Von Matthias Bosenick (08.11.2015)
Da sind sie wieder, zum dritten Mal seit der Reunion in Originalbesetzung, zum sechsten Mal insgesamt: Killing Joke empfehlen sich mit „Pylon“ einmal mehr zum Anwärter auf das Album des Jahres. Zumindest, wenn man davon ausgeht, dass das Album die Wucht hat, die die Vorabsingle „I Am The Virus“ ausstrahlt. Hat es aber nicht, „Pylon“ klingt vergleichsweise handzahm, fast milde. Der heavy Post Punk strahlt hier zwar subliminal durch, doch konzentriert sich die Band eher auf Atmosphären und Stimmungen, die auf der Heavyness basieren. So bleibt nach den anderthalb Stunden der Deluxe-Version zwar nicht so viel hängen, aber man hat immerhin das Gefühl, etwas Gutes gehört zu haben. Für den Titel „Album des Jahres“ aber legt das selbstbetitelte Debüt der Brothers Of The Sonic Cloth einige Pfund mehr auf die Waage.
„Pylon“ klingt an vielen Stellen wie eine Best-Of mit Songs, die es noch nicht gab. Killing Joke reiten durch die Höhepunkte ihrer Arbeit, an denen bisweilen nicht mal die Leute beteiligt waren, die jetzt wieder in der Band sind. Manche Harmonien erinnern an das eher verhasste, aber geile Pop-Album „Brighter Than A Thousand Suns“ von 1986, manche an die riffigen Ausflüge der Dance-Metal-Zeit um „Pandemonium“ und „Democracy“ 1994 und 1996, manche an das dennoch härtere „Extremities, Dirt And Various Repressed Emotion“ von 1990. Richtig griffig werden sie eigentlich nur im Auftaktstück „Autonomous Zone“ mit dem geilen geslapten Bass im Intro, in „New Jerusalem“ sowie im bekannten „I Am The Virus“. Im letzten Track „Snakedance“ auf der Bomus-CD darf Bassist Youth einmal mehr sein Handwerk als begnadeter Remixer austoben, er zerhackt das Lied zu einem attraktiven harten und dubbigen Tanztrack. Angenehm fällt auf, dass Jaz Coleman es auch hier wieder weitgehend unterlässt, wie noch auf „Hosannas From The Basements Of Hell“ 2006 die Songs zuzuschreien, und stattdessen angenehm singt, was ihm und der Musik gut steht, schließlich hat er eine attraktive und einzigartige Stimme.

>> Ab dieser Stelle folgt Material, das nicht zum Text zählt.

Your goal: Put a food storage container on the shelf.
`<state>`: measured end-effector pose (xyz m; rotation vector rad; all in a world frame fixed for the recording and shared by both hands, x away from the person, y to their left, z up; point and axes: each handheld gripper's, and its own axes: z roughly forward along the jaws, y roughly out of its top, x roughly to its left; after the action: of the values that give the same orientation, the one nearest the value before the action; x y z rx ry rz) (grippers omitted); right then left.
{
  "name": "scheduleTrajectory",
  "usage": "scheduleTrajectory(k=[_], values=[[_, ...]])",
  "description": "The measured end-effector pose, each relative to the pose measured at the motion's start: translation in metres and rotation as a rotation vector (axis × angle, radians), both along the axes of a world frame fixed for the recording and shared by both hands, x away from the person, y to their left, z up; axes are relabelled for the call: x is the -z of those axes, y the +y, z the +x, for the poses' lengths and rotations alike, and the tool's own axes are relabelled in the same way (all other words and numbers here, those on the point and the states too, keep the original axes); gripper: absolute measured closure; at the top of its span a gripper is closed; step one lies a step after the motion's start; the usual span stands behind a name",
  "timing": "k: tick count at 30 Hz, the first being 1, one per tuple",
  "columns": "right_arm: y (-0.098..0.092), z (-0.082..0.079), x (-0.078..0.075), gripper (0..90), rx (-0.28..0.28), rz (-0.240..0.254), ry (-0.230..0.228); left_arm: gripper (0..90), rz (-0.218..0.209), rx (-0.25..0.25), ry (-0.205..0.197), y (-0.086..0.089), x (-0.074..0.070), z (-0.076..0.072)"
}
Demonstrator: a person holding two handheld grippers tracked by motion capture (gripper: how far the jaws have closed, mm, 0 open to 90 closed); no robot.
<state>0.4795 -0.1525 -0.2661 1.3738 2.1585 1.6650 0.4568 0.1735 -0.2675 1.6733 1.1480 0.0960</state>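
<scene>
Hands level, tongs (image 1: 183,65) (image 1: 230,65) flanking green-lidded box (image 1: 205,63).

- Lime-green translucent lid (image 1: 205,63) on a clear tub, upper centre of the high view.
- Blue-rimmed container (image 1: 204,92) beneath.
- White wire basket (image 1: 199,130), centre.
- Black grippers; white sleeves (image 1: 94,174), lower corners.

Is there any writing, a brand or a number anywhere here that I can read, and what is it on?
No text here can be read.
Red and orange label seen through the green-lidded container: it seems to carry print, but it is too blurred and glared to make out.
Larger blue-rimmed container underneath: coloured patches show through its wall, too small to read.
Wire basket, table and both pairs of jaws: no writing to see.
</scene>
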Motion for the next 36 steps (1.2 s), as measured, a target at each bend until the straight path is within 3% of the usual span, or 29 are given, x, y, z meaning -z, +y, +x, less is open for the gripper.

Man muss jedoch feststellen, dass „Pylon“ kaum wirklich etwas bemerkenswert Neues beinhaltet. Man hört das Album zwar gern und fühlt sich darin sofort zu Hause, doch hinterlässt es einen schalen Nachgeschmack, wie ein zwar ansprechendes Menü, das aber nicht ausreichend gewürzt ist. Das liegt sicherlich auch an der recht dumpfen Produktion. „Pylon“ klingt latent wie aus dem Schuhkarton, da bleibt so manche musikalische Idee an der Pappe haften.

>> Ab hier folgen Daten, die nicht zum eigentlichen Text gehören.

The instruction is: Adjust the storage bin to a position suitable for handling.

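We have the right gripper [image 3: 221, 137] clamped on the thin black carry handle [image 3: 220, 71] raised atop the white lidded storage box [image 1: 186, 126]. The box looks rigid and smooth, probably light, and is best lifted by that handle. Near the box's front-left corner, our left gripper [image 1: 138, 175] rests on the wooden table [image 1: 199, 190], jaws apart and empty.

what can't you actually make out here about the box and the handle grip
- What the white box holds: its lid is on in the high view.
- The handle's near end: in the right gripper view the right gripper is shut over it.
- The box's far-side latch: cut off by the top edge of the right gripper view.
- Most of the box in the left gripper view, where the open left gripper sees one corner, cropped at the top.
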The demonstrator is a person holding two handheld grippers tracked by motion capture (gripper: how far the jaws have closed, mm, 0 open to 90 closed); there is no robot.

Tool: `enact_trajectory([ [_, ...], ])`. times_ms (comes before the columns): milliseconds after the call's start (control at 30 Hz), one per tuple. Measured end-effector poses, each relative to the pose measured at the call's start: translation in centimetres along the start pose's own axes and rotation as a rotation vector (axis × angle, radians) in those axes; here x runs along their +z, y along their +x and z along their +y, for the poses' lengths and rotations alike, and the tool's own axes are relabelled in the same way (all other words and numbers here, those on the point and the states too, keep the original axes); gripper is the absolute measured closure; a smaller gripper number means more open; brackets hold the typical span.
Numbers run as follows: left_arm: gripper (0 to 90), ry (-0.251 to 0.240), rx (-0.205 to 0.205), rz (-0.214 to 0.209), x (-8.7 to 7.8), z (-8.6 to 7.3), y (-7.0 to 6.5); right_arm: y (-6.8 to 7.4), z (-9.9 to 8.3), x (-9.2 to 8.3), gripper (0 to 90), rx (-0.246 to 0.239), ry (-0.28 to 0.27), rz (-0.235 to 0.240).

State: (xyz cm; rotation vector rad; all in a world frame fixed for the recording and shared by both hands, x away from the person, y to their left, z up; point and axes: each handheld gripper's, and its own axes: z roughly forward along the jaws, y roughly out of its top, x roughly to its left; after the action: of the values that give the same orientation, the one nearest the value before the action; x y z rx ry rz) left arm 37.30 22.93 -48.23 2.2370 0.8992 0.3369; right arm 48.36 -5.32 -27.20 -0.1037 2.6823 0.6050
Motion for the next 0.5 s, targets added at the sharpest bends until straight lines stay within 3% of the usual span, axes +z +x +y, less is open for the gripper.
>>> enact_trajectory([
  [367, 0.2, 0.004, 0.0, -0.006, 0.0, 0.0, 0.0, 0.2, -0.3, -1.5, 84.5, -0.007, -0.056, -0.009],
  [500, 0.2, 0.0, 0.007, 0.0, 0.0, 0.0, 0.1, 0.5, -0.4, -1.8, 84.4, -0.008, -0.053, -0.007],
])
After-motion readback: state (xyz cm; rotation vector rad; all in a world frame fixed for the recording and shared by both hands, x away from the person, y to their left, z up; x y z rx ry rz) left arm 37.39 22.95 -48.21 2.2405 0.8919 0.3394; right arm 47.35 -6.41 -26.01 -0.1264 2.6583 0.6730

Killing Joke finanzierten auch dieses Album via Pledge, was dummerweise von Deutschland aus nicht möglich war. Auf CD ist es in zwei Varianten erhältlich, was etwas blöd ist, da sich die Bonus-CD mit weiteren fünf Stücken relevant an das Haupt-Album anschließt und es wie aus einem Guss wirken lässt. Auch die Doppel-LP gibt es in zwei Varianten. Die eine beinhaltet nur das fast neunminütige „Panopticum“ von der Bonus-CD, die andere noch „Snakedance“, jedoch nicht in der Remix-Version – damit muss sich der Fan dann beide Formate zulegen. Wenn er das für nötig hält.